Уезжать матери не хотелось. Конечно, она понимала, что ее постоянное присутствие в больнице вовсе не обязательно, но просто здесь, рядом с Витей, Анне Мироновне было спокойнее.
– Все равно в город тебе ехать надо.
– Почему все равно?
– Двадцать пятого у Андрюшки день рождения. Кто-то из нас должен представительствовать: раз не могу я, значит, ты. И вообще, тебе пора уже поспать в собственной постели, отдохнуть от больничной обстановки. Еще надо попросить Рубцова подготовить машину к техосмотру и сгонять в ГАИ. Доверенность я напишу, Вартенесян заверит. Ну как – согласна?
– У меня такое впечатление, что ты хочешь отправить меня сегодня.
– Сегодня? Нет! По-моему, никакой спешки разводить не надо. Вполне можно ехать завтра, если хочешь, даже послезавтра. Кстати, когда увидишь Киру, выясни, не отпустит ли она на лето Андрюшку к нам? Летом у меня будет время с ним позаниматься, и условия не хуже, чем на любой даче: лес рядом, река и все такое… Соскучился я без Андрюшки. И мужику отцовская рука нужна. Как-нибудь поделикатней намекни, что Андрюшкино пребывание у нас ни в какой степени на Кирином бюджете не отразится.
– Витя! Этого говорить как раз и не следует…
– Но, мама, я же понимаю…
– Ничего ты не понимаешь. Не мне ей этого говорить не следует, а тебе так – про Киру! Я никогда в ваши семейные дела не вмешивалась и вмешиваться не собираюсь, но тут скажу: Кира порядочный и некорыстный человек. Не живешь с ней – не живи. Но порочить не смей. Я этого слушать не желаю.
Виктор Михайлович смутился. Он ждал: раньше или позже мать выскажется по поводу его семейных неурядиц, но никак не думал, что разговор этот возникнет здесь, в больнице. И столь резких слов он тоже не предполагал услышать…
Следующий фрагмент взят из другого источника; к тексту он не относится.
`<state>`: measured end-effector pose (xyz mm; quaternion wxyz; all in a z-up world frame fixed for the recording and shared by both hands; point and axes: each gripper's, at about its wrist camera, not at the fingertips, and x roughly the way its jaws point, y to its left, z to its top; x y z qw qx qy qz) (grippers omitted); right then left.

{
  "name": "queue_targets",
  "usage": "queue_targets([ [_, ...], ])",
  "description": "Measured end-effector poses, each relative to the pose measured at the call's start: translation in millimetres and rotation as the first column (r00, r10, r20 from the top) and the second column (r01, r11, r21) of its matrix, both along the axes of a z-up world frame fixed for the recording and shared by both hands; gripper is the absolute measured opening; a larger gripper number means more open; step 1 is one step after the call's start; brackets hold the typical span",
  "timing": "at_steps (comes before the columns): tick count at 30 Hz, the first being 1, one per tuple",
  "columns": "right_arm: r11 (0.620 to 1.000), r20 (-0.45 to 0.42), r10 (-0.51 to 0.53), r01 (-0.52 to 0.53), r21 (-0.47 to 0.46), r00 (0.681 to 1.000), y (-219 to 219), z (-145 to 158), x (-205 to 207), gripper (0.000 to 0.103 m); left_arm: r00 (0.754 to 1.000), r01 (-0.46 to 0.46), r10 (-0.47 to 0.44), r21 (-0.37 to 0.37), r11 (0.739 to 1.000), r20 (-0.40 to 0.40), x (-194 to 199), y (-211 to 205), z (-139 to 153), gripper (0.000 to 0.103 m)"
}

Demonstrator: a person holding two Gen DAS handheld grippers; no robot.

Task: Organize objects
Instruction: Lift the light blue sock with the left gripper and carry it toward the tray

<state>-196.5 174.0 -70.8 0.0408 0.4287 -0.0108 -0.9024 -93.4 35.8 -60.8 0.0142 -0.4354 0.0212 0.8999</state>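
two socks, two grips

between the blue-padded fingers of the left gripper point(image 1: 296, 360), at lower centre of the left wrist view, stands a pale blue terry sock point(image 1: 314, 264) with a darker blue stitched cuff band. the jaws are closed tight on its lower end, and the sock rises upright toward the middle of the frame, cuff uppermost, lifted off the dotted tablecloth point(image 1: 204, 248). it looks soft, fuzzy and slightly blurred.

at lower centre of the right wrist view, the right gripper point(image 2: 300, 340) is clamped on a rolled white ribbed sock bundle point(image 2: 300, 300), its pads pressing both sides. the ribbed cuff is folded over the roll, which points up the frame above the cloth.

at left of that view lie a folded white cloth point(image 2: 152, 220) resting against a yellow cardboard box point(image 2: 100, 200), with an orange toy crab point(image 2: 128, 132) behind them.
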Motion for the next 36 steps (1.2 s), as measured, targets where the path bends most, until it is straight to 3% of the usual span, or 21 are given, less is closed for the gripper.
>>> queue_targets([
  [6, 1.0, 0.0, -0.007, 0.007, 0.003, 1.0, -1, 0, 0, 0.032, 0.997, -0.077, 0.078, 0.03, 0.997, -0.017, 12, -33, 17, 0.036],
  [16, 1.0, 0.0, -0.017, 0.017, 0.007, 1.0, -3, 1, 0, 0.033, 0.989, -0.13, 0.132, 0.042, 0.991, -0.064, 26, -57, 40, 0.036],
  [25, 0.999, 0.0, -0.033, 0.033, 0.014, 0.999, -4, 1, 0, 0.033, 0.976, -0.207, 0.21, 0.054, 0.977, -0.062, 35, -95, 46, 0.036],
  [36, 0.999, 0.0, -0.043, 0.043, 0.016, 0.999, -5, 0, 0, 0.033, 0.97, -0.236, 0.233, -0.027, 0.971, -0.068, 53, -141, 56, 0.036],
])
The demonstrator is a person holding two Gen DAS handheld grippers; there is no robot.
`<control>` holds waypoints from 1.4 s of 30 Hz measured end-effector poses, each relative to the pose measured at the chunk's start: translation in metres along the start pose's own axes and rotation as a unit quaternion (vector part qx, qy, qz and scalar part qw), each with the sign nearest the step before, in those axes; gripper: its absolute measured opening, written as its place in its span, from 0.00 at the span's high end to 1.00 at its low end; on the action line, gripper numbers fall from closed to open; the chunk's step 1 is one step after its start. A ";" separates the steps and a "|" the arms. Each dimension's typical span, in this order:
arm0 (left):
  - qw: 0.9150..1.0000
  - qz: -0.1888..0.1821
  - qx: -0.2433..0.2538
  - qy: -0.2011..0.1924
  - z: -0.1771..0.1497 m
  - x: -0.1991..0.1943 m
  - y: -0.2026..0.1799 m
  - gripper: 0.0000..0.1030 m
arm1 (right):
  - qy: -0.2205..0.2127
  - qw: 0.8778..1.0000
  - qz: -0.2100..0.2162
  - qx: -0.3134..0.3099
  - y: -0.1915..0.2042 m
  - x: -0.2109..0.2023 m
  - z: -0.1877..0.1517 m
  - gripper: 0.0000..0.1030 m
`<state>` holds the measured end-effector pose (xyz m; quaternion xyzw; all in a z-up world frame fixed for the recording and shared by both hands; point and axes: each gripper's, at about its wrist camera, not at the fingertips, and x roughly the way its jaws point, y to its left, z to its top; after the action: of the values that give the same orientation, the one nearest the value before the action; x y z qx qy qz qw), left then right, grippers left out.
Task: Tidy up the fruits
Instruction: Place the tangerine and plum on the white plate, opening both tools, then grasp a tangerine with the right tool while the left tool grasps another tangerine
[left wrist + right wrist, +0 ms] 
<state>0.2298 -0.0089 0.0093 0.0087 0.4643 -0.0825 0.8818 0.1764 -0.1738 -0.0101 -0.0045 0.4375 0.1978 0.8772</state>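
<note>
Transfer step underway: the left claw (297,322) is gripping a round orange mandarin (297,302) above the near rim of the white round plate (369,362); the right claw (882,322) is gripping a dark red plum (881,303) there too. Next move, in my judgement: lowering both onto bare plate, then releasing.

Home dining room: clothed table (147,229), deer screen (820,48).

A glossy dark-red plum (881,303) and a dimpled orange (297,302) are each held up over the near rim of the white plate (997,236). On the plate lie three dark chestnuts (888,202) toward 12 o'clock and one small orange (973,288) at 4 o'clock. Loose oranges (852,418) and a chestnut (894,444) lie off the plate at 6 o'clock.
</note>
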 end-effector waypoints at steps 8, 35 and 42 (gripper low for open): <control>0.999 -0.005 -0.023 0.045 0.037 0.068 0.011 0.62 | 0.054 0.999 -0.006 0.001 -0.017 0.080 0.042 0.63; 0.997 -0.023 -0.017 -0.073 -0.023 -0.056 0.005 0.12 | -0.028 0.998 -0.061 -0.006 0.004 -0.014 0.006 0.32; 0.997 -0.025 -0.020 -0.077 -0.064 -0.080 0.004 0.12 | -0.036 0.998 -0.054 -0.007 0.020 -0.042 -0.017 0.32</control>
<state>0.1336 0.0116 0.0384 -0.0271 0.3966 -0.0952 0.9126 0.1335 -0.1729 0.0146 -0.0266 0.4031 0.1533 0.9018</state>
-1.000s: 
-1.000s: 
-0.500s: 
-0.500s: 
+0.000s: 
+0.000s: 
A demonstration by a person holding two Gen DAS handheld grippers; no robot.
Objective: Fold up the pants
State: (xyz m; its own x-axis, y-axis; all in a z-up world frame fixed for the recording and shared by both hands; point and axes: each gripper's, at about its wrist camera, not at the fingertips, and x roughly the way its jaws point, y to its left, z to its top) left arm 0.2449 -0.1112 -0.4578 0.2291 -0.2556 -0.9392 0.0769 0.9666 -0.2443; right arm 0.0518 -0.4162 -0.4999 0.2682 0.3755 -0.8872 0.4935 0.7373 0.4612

– Однако ты больно бьешь, мама.
– Люблю сильно, потому и бью сильно…
– Лежачего?
– Не прибедняйся. Хоть ты пока в кровати еще, но уже не лежачий, Витя.
Глава десятая
Медленно, осторожно, прислушиваясь к собственному телу, Хабаров начал подтягиваться на балканской раме. Сначала было боязно, казалось – вот сейчас, сию минуту что-то треснет, сдвинется внутри, и тогда все начнется сначала: боли, неподвижность, неопределенность. Его раздражала слабость. И все-таки, все-таки это было здорово: он мог двигаться. Тамаре приходилось постоянно останавливать его:
– Виктор Михайлович, миленький, не надо так много сразу, не перегружайтесь, потерпите.
Он сердился, но добродушно:
– И что ты все время повторяешь одно и то же: потерпите, потерпите! Придумала бы чего-нибудь пооригинальней, а то как попугай. Ты учти – попугай хоть и разговорчивая птица, но летает невысоко…
Тамара обижалась на "попугая", потом они мирились, и все начиналось сначала.
Натягавшись резинового бинта, помучив себя на балканской раме, Хабаров придвигал пюпитр и подолгу писал на самодельных карточках: он нарвал целую стопку прямоугольных клетчатых листочков, переполовинив школьные тетрадки. Своими заметками он занимался теперь часами – перекладывал, сортировал, группировал по одному ему известным признакам.
На голубоватых клетчатых листках Виктор Михайлович записывал мысли для книги. Иногда это были очень короткие заметки – всего в строчку длиной, а иногда и более пространные рассуждения.
Хабаров писал: "Великую, даже величайшую силу в человеческой жизни имеет колея, и, пожалуй, нет ничего труднее, чем попадать в ее борозды и выскакивать из них". Писал и думал о том, что летчики, приступающие к работе испытателей, приходят, как правило, из строевых частей военной авиации, где постоянно летают на каком-то одном, определенном типе самолета, привыкают к этой машине, сживаются с ее недостатками (любая машина, как и любой человек, имеет недостатки), перестают замечать и ее сильные стороны. Для строевого летчика такое полное слияние с самолетом – достоинство, для испытателя – опасный недостаток.